When the Palmer family matriarch dies, Hank grudgingly returns
home and tries to reconnect with his stubborn father as they
become entangled in a murder mystery.
"I just love the divide that's between Joe Palmer and Hank
Palmer, that there's been 20 years of misunderstanding," Downey
said. "Hank just wants to be understood, but he really has to
come to understand this great man."
Downey channels the confident persona he inhabits in Marvel's
"Iron Man" franchise and as the fictional British detective in
the "Sherlock Holmes" films, but slowly strips away the
arrogance to reveal Hank's vulnerability.

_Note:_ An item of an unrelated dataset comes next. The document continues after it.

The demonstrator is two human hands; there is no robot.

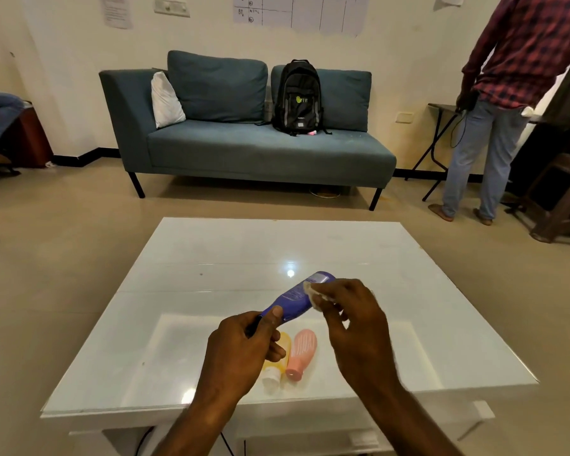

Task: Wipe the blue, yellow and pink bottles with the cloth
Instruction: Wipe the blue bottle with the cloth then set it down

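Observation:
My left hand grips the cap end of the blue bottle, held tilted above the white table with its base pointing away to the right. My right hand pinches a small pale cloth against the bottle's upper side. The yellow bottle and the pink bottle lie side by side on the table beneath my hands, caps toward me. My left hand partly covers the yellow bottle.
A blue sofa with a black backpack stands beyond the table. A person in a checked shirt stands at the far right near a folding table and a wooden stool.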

"They're these two men from different generations who have come
to some sort of peace with each other," Downey said.
As Hank is pulled back to small town life, he evaluates his
relationships with his older brother Glen (Vincent D'Onofrio), a
former high school athlete, and his younger brother Dale (Jeremy
Strong), who documents his family's journey with a Super 8 video
camera.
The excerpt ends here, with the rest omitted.